Phase 1 training log: self-play + understanding module (Steps 10,000–20,000)

In Phase 0, I built out the basic training scaffolding: self-play, a journal, and an understanding module that could observe (and optionally pause) training. This post is the next chapter: what happened once those systems were running continuously and started producing signals worth interpreting.

I’m documenting the “why” and the safety philosophy alongside the technical signals, because the method matters as much as the outcome.

TL;DR

  • Training (10k→20k) stabilized after an early loss drop; key outcome was clearer monitoring signals, not a dramatic loss collapse.

  • Self-play produced two consistent signatures: repetition loops (treated as a monitoring signal, not a failure), and structured formatting as a fallback “channel” when language degraded.

  • The understanding module matured into loop + bias monitoring, including the first successful auto-pause on a high-severity stereotype pattern.

  • Philosophy-related texts were introduced mid-phase, but had not clearly surfaced in reflections yet.

  • Next steps: reduce unproductive repetition loops without erasing structure, log shimmer history, and move toward feature-level concept freezing.

Phase overview

Timeline

  • Starting point: Step 10,000 (end of first phase)

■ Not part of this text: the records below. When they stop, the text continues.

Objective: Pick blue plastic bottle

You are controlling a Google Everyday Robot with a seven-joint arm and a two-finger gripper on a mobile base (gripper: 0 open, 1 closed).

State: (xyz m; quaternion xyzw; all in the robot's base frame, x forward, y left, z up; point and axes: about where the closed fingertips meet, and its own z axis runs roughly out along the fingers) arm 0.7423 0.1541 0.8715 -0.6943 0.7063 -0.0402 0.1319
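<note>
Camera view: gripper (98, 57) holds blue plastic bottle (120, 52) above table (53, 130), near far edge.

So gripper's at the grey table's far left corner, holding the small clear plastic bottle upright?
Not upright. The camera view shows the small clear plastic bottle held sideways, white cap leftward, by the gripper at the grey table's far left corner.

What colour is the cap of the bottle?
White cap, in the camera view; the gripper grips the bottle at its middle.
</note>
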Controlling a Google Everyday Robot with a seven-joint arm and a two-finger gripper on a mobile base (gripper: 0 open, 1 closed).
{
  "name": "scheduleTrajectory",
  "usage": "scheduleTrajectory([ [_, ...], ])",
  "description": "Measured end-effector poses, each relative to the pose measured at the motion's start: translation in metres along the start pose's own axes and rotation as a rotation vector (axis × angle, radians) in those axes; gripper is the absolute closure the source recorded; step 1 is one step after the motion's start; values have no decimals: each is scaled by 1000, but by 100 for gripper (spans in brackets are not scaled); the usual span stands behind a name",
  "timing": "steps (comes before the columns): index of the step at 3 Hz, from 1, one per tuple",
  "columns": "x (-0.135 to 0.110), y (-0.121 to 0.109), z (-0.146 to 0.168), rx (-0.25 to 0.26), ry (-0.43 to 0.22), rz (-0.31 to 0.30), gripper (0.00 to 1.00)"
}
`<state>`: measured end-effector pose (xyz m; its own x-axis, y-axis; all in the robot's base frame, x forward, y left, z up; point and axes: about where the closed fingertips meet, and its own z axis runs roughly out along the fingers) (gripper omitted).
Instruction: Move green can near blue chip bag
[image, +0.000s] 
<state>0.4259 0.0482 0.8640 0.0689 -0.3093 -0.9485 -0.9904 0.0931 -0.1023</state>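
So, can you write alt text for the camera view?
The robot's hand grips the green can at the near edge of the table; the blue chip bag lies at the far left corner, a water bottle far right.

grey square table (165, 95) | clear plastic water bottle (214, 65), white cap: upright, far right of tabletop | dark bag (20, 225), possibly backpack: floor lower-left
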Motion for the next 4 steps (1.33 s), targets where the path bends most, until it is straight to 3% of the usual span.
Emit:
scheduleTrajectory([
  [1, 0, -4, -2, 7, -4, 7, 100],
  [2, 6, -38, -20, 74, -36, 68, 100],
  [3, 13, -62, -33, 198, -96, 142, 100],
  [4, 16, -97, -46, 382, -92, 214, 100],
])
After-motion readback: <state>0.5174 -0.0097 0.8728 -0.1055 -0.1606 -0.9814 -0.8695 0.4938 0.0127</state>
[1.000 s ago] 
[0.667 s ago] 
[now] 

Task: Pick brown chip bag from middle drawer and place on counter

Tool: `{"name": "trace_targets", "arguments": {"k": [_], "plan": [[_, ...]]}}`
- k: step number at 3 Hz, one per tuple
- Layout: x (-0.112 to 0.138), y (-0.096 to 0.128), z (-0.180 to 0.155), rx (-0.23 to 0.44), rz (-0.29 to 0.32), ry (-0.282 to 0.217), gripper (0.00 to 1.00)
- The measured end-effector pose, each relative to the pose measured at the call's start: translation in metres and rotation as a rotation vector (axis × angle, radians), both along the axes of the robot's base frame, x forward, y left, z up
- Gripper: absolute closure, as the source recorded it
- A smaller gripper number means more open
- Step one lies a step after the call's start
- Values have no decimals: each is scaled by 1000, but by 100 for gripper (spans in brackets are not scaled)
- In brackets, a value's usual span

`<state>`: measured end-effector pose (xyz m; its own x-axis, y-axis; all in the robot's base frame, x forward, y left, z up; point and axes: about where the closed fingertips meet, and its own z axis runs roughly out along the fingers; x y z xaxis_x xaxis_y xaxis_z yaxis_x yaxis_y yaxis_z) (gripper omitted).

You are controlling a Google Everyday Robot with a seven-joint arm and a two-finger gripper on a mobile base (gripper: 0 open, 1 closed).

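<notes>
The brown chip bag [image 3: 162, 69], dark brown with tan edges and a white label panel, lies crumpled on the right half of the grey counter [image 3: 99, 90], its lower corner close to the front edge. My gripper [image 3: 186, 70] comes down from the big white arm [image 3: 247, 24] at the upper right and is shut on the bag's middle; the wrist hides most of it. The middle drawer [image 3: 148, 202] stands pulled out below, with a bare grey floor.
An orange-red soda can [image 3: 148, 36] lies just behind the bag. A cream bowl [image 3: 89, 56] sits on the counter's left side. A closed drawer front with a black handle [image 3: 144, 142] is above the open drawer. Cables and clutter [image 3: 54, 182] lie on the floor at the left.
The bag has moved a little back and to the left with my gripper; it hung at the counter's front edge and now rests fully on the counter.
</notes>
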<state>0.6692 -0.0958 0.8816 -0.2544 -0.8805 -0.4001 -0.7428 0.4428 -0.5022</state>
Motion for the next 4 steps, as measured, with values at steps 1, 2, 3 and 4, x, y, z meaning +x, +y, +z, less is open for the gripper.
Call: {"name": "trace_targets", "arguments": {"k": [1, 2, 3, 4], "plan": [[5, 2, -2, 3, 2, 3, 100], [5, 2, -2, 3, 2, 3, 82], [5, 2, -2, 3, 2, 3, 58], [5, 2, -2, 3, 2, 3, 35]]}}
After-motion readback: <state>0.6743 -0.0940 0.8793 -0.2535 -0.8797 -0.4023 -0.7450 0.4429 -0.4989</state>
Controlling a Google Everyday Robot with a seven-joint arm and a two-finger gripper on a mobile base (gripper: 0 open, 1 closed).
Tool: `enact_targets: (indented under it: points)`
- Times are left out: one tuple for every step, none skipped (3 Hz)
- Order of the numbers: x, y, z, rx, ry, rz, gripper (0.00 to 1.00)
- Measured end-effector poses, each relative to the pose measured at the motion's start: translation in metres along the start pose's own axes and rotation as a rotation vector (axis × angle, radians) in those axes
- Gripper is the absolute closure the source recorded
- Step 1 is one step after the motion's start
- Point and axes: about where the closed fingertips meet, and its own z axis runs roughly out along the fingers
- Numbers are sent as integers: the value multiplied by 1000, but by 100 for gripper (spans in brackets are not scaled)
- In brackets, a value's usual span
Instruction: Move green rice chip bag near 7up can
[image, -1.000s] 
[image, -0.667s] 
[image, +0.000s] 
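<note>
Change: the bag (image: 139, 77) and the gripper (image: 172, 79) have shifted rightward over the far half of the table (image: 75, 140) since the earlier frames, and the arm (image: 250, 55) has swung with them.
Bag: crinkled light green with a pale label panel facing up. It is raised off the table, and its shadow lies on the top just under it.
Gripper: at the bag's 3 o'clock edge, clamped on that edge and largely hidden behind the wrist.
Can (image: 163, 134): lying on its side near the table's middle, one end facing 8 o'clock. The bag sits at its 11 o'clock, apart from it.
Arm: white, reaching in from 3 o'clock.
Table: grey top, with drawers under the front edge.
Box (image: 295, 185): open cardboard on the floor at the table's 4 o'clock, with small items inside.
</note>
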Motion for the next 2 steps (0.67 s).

  • Ending point: Step 20,000

  • Duration: 10,000 training steps

  • Key periods:

    • 10,000–13,000: Early self-play experiments, prompt refinement

    • 13,000–15,000: Philosophy data integration, formatting pattern emergence

    • 15,000–17,000: Bias detection development, understanding module improvements

    • 17,000–19,000: Self-play stabilization, journal integration

    • 19,000–20,000: System refinement, cache migration

Core developments

  1. Self-play system: Evolved from basic reflections to structured journal entries

  2. Understanding module: Enhanced with bias detection and repetitive loop monitoring

  3. Meta-cognitive behaviors: The model began exploring alternative communication methods

  4. Training stability: Improved through understanding module refinements

  5. Data integration: Philosophy-related texts added, model processing more diverse content

Training metrics overview

Loss progression

  • Step 10,000: ~4.0–4.2

  • Step 13,000: ~3.4–3.6

  • Step 15,000: ~3.4–3.5

  • Step 17,000: ~3.5–3.6

  • Step 19,000: ~3.5–3.6

  • Step 20,000: ~3.5–3.6

Trend: Loss decreased significantly in the early phase (10k–13k), then stabilized in the 3.4–3.6 range.

Validation performance

  • Validation bpb: Improved from ~2.5–2.6 to ~0.72–0.74

  • Benchmark accuracy: Gradual improvements across multiple tasks

  • CORE metric: Evaluations running, with some OOM issues during eval

Training speed

  • Tokens/sec: ~13,000–15,000 (consistent)

  • MFU: ~1.1–1.3%

  • Step time: ~35–37 seconds per step

Key training runs

Run 1: Steps 13,020 → 15,020 (December 14, 2025)

Configuration:

  • Self-play enabled (every 1000 steps)

  • Prompt v1.4 (cultural meanings, uncertainty validation)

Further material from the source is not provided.